Records drawn from a dataset
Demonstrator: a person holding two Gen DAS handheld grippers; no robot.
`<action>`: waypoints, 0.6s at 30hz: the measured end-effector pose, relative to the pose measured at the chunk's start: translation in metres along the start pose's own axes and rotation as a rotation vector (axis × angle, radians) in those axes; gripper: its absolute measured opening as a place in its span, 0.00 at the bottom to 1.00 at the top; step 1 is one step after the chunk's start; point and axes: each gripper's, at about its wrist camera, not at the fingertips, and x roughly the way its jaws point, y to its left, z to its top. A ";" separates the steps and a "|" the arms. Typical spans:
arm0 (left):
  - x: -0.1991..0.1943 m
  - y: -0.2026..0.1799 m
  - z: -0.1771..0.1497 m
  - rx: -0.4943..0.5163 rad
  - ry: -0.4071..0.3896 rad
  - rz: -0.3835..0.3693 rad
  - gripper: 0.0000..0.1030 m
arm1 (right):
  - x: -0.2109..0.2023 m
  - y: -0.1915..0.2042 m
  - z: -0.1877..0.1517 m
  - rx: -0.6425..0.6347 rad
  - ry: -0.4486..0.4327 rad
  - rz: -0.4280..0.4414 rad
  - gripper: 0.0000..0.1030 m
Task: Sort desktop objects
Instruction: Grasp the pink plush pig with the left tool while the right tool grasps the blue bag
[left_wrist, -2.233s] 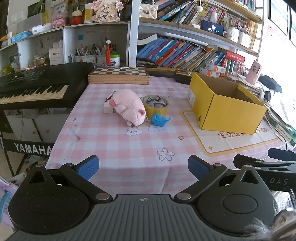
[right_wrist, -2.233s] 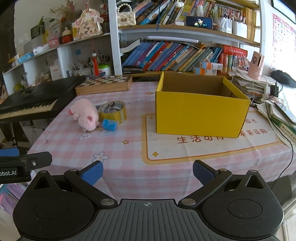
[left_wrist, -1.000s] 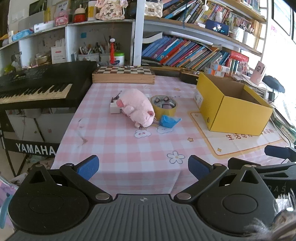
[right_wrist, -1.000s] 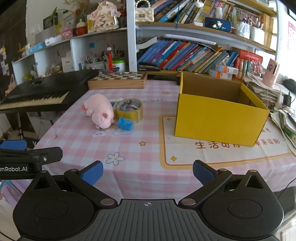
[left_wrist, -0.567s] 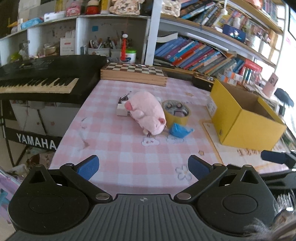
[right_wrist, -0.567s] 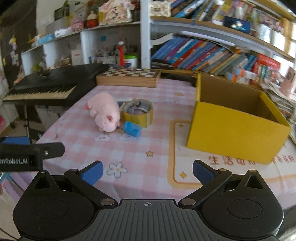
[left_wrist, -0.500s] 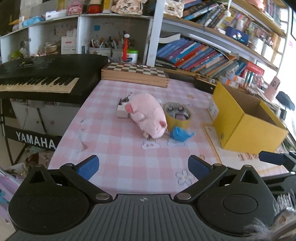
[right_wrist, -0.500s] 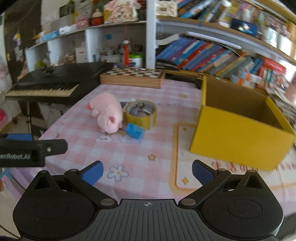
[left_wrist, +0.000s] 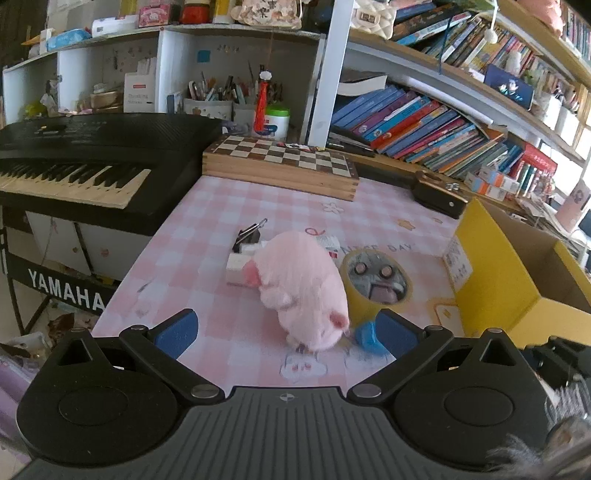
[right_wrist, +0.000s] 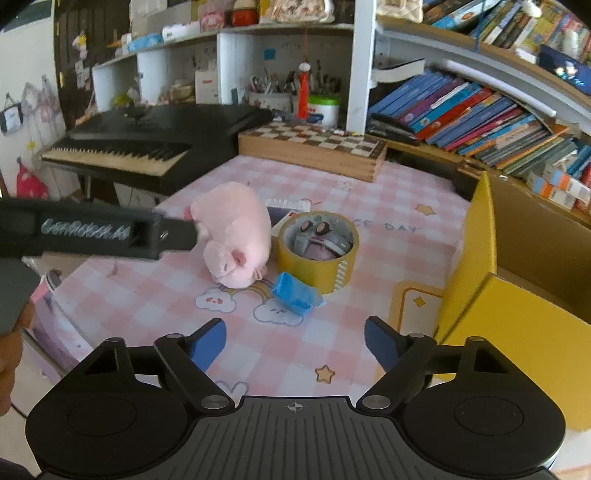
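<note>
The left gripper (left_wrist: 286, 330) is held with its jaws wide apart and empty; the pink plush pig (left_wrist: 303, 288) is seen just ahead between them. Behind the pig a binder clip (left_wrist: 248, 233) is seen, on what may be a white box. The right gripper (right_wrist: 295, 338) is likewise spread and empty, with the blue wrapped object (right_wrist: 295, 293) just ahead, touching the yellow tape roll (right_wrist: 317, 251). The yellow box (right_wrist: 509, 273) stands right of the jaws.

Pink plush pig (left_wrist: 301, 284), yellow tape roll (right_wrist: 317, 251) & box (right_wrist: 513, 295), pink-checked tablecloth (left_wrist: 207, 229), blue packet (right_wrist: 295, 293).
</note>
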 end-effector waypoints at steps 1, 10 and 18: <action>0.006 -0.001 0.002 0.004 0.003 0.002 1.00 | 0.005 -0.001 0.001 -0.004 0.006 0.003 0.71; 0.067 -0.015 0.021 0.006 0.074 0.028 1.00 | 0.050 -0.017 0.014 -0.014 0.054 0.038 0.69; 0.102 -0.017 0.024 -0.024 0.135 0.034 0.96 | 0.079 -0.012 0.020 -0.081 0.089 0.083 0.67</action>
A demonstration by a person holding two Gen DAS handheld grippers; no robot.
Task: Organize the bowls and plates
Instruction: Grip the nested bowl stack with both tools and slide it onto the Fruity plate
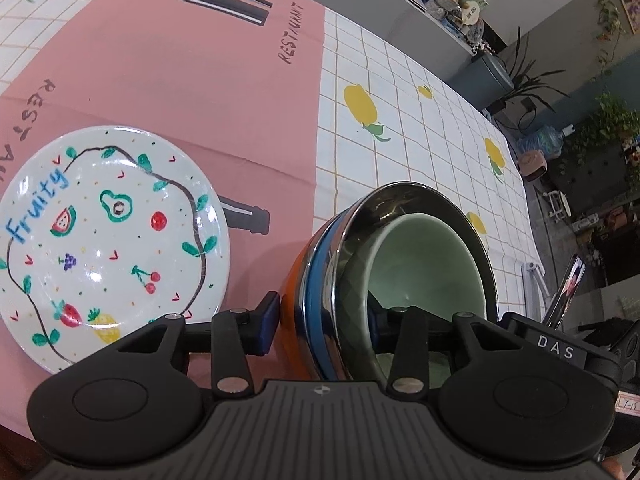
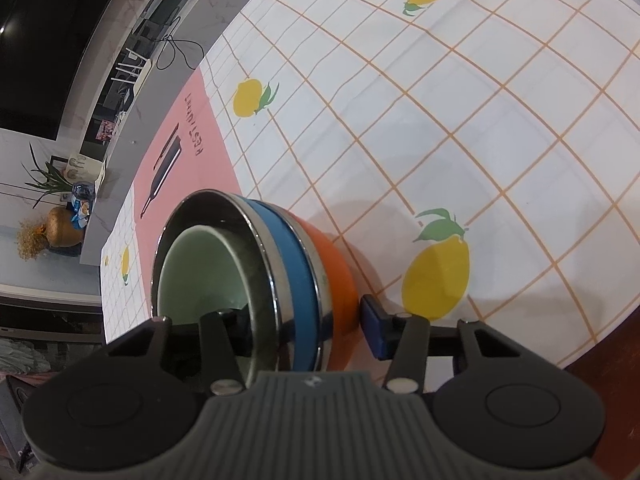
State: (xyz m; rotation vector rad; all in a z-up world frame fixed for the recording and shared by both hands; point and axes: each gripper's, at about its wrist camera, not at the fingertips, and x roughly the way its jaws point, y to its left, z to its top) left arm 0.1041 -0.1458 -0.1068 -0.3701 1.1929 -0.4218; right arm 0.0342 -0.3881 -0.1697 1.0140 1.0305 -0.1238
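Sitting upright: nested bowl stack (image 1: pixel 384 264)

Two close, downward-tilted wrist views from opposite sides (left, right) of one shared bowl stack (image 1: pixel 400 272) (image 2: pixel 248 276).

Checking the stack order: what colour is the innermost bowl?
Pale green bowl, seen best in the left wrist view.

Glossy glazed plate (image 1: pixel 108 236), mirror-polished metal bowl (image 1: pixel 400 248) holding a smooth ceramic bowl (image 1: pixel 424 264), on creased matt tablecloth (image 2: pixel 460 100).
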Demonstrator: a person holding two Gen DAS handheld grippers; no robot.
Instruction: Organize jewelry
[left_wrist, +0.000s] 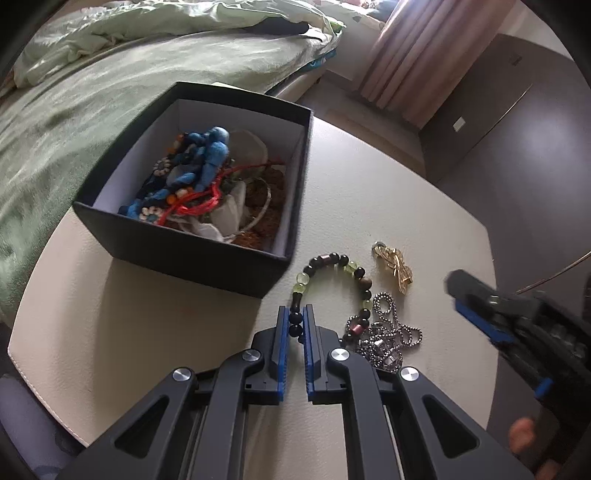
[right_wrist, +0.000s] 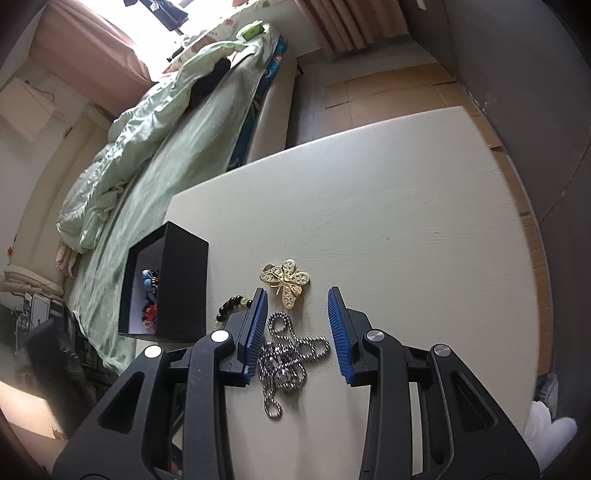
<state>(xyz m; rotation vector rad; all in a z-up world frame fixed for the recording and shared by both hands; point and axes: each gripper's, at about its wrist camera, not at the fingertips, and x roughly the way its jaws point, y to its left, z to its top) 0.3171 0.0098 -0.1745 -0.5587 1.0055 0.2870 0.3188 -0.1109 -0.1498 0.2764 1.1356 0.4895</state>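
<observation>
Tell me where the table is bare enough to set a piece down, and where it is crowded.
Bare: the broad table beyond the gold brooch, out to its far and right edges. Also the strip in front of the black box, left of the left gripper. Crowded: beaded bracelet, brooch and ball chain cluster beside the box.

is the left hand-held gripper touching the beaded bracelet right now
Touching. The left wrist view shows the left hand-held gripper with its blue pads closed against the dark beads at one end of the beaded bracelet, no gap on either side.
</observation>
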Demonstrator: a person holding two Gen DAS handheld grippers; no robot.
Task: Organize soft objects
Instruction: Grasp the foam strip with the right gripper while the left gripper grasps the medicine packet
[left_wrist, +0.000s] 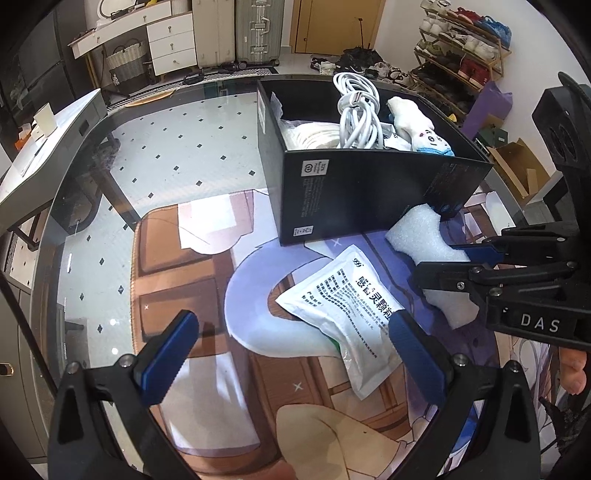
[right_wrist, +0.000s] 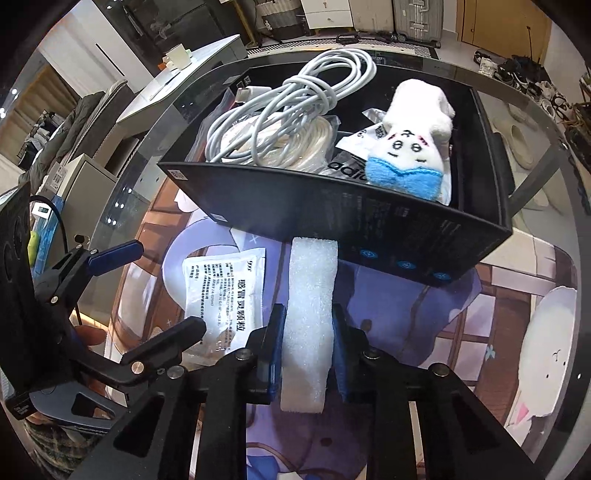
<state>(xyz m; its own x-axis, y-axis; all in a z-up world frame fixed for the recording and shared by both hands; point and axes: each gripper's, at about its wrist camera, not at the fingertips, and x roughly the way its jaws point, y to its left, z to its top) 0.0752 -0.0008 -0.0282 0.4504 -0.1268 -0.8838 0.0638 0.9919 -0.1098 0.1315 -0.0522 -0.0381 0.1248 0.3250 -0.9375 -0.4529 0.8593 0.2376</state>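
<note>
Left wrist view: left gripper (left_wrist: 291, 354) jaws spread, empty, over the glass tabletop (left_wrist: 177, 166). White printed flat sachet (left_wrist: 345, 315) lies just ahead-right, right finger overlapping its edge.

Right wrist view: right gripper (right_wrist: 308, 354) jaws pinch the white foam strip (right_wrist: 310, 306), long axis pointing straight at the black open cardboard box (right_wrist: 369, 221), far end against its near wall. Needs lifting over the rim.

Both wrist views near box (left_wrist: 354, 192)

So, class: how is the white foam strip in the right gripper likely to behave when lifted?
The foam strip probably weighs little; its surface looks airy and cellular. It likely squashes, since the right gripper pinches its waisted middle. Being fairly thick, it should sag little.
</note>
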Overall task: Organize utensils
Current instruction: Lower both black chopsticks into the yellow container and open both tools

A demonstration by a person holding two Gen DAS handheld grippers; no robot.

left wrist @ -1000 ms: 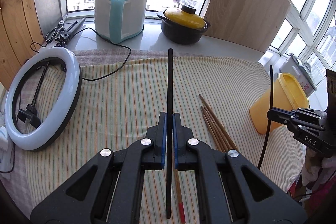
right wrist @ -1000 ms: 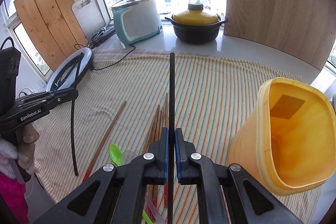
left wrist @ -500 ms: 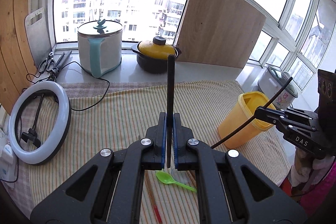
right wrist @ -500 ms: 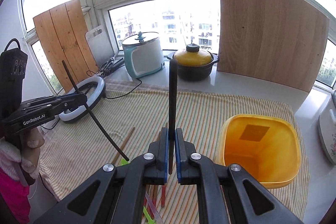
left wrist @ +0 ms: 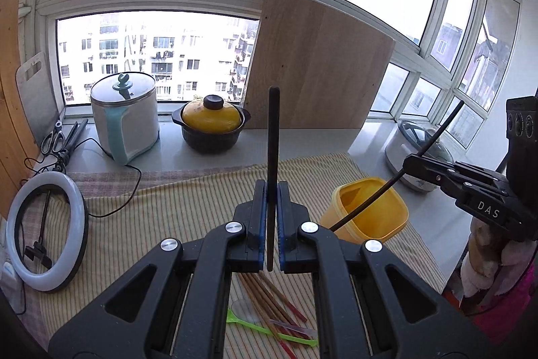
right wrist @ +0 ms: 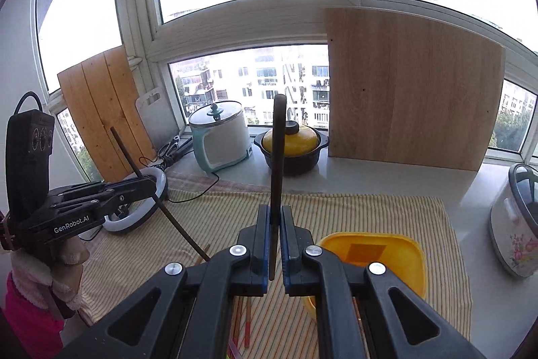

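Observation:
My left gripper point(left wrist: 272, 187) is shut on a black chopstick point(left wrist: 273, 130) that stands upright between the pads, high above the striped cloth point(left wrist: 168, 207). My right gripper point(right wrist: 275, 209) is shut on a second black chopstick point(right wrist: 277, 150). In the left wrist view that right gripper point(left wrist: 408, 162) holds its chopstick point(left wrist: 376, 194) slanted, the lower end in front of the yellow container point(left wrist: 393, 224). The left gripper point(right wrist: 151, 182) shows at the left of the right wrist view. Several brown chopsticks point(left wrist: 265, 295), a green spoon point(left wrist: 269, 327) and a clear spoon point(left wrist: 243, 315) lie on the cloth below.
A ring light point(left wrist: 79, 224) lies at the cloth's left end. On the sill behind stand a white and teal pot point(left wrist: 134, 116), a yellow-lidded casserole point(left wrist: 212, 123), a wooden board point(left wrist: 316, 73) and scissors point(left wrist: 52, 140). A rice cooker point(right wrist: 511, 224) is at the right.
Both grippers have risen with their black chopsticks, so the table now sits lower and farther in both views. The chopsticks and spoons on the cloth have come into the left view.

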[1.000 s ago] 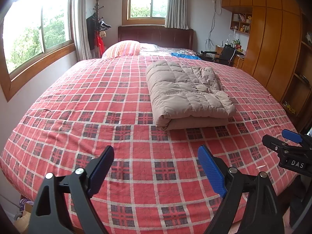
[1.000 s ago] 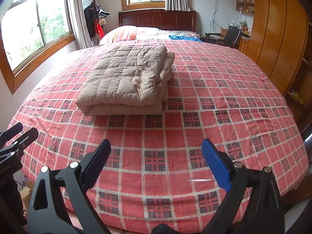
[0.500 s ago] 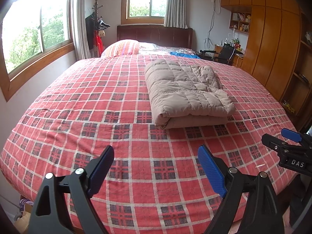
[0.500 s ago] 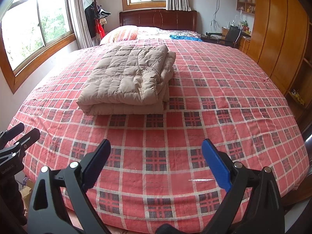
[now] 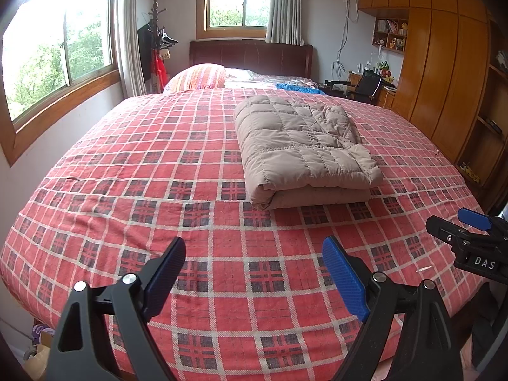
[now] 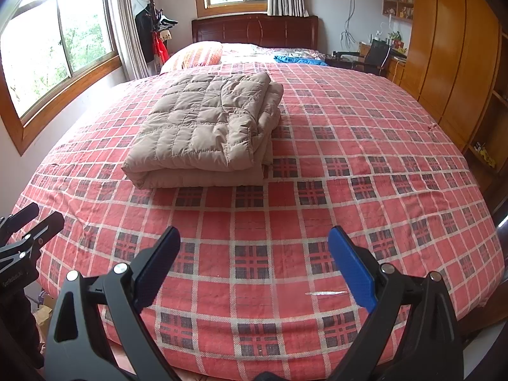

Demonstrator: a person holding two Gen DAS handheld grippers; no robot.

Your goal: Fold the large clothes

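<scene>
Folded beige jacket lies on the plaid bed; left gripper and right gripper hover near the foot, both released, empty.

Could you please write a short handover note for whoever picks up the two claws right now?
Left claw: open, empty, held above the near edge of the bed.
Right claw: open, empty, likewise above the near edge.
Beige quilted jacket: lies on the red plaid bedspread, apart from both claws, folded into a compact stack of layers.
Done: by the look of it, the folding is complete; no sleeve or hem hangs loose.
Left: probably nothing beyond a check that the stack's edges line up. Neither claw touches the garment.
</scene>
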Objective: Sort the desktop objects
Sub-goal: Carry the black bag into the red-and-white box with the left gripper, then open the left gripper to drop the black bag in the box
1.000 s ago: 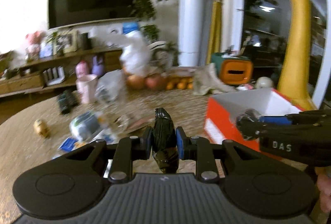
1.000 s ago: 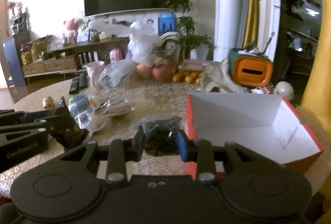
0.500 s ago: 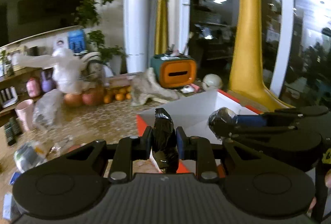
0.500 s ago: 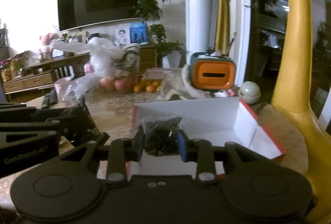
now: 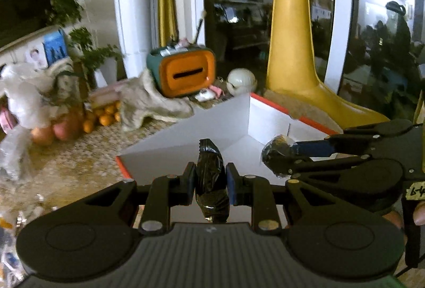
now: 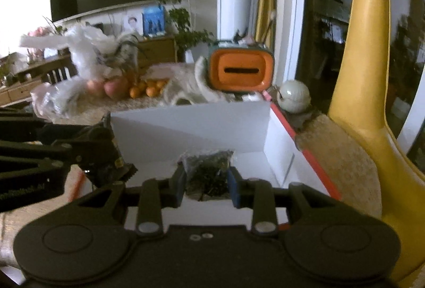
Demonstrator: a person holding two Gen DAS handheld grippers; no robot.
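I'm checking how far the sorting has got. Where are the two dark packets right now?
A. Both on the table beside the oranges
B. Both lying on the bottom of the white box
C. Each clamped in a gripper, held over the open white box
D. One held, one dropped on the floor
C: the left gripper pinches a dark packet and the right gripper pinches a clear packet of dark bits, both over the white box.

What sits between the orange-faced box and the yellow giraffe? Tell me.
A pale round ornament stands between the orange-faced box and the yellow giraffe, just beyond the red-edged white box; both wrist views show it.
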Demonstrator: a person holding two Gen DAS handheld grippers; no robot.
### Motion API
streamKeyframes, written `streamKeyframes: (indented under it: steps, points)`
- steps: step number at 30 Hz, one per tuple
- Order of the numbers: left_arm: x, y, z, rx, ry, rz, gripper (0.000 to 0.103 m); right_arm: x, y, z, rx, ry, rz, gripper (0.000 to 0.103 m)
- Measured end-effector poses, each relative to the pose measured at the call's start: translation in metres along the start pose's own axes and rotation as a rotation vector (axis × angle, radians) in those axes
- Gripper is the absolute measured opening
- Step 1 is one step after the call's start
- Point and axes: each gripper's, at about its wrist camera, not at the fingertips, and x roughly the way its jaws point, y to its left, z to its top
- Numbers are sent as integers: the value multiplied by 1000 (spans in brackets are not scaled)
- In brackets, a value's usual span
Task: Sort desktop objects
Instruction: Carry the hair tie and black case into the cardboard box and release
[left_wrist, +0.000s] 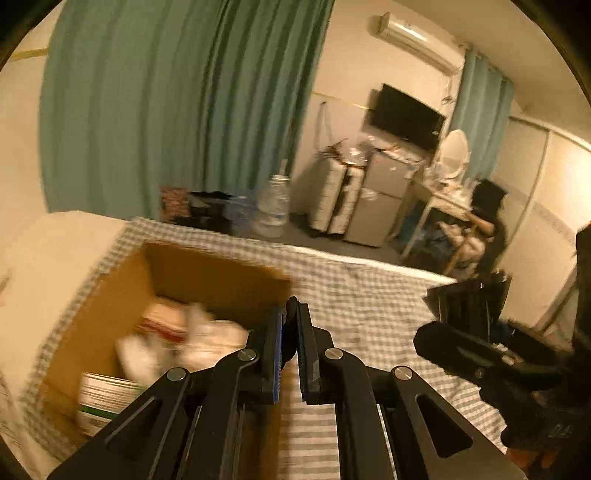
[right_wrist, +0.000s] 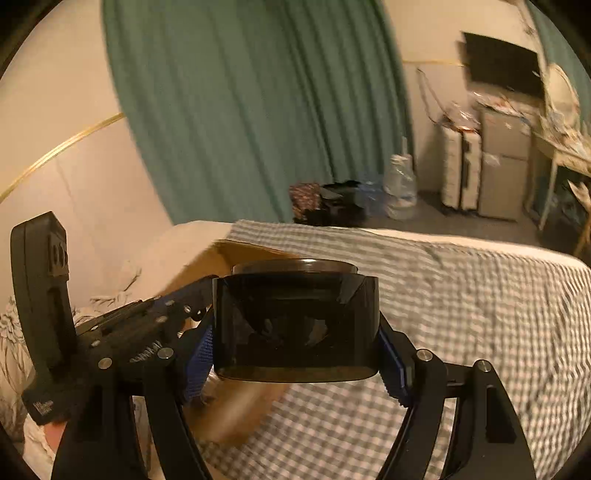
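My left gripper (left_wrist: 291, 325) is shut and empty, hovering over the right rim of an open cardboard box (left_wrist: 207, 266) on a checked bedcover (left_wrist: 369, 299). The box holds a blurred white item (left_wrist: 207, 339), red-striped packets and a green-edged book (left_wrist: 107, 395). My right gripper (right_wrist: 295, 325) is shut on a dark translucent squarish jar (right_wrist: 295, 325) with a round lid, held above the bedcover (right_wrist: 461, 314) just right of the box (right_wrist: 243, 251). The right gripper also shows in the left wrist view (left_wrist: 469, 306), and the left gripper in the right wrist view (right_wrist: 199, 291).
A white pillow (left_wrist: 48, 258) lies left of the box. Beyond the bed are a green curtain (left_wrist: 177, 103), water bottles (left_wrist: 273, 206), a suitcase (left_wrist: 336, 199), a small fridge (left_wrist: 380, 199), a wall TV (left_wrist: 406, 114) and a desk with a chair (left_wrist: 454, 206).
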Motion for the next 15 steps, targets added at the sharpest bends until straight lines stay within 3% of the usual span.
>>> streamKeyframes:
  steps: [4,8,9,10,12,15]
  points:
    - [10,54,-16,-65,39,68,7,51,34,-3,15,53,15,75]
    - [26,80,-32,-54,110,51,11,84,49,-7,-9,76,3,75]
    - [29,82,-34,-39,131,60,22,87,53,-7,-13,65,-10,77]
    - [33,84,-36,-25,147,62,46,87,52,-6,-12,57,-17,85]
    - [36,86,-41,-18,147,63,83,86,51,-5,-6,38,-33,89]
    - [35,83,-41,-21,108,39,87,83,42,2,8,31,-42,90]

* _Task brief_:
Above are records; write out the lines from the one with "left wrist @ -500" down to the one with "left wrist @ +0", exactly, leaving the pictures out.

* _Expected output_:
left wrist @ -500 ms: 
right wrist @ -500 ms: 
left wrist @ +0 ms: 

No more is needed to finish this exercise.